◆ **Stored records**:
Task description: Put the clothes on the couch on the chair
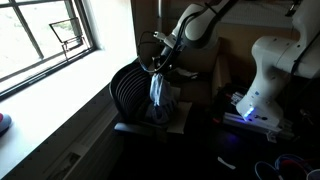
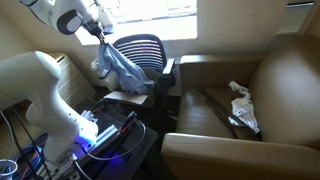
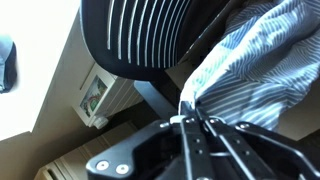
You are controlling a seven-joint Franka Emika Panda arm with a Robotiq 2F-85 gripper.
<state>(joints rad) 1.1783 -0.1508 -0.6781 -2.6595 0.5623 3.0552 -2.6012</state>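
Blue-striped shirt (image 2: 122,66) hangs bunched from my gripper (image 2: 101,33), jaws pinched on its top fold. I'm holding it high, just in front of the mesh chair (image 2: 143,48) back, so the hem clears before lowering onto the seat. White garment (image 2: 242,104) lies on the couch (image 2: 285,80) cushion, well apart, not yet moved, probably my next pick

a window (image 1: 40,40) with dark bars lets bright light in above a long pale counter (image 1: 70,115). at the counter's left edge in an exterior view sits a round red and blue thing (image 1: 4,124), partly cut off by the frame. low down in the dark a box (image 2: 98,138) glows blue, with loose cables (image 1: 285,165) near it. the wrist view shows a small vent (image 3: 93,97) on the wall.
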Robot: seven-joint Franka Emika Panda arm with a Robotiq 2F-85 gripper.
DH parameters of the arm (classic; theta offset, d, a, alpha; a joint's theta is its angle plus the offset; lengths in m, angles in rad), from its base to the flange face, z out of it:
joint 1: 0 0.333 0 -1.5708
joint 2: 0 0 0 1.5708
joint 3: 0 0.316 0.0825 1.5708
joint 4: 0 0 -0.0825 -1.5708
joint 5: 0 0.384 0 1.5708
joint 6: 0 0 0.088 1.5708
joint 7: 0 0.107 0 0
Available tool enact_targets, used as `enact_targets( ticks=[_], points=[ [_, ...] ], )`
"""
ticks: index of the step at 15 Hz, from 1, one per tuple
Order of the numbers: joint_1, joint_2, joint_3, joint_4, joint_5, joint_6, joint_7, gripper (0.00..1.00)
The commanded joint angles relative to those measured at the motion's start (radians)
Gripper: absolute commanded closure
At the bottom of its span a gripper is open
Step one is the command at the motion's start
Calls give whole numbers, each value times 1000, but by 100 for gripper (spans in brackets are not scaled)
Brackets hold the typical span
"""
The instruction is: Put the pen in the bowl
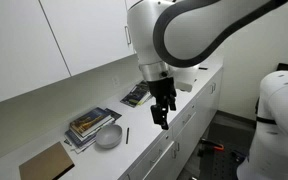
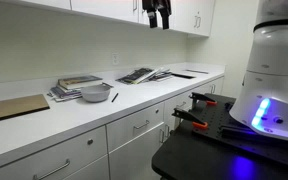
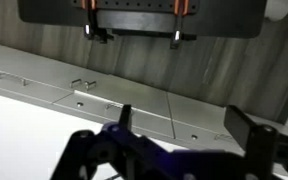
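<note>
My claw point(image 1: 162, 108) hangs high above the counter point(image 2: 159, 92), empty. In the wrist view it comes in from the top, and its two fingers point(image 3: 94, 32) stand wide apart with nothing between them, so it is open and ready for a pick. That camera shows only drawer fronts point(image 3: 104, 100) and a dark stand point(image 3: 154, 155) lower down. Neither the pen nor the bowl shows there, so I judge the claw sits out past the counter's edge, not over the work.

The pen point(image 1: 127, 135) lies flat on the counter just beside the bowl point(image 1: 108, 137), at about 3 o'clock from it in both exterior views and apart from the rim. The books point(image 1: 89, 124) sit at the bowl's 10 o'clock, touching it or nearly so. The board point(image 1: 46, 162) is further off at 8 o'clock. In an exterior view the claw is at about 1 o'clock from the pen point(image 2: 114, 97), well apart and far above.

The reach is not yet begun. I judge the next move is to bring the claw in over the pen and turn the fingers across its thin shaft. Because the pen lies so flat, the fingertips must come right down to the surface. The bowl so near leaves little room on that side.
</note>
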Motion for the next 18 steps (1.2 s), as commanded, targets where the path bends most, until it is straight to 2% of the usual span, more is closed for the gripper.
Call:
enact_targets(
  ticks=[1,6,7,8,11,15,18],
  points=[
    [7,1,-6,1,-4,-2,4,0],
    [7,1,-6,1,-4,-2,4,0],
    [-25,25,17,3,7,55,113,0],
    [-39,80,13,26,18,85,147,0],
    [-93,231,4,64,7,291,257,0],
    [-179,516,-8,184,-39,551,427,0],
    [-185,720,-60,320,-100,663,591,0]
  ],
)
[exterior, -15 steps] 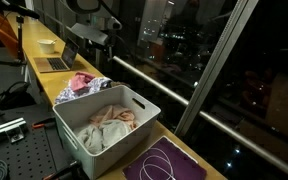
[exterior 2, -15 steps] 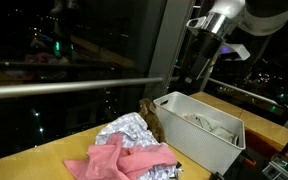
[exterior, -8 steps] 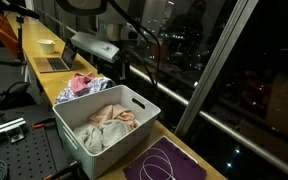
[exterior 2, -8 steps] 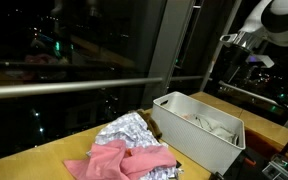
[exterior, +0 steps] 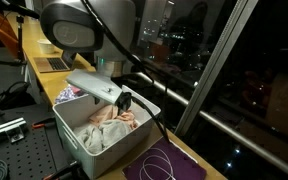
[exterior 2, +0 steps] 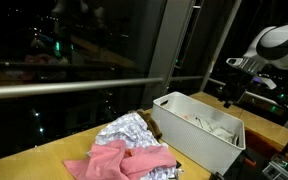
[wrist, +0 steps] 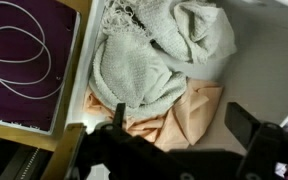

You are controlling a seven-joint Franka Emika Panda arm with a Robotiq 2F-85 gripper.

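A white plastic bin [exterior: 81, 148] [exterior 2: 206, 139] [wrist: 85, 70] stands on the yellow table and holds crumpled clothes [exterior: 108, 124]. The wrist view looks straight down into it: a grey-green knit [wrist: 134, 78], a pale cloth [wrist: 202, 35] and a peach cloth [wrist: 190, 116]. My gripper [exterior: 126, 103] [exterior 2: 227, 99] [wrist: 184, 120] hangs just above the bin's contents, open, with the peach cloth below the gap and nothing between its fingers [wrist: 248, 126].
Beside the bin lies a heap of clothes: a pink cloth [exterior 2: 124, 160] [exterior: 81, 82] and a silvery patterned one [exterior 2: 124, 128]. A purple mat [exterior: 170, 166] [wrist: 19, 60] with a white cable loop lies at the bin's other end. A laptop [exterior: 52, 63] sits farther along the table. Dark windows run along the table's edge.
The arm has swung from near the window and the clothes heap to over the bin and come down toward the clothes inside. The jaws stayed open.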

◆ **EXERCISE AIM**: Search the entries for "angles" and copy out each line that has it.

◆ **ANSWER AREA**:
DH parameters of the arm (classic; theta offset, d, a, alpha; a joint's theta is its angle plus the offset; lengths in m, angles in rad), from its base to the flange face, z out of it:
The commanded joint angles relative to those measured at the motion's start (radians)

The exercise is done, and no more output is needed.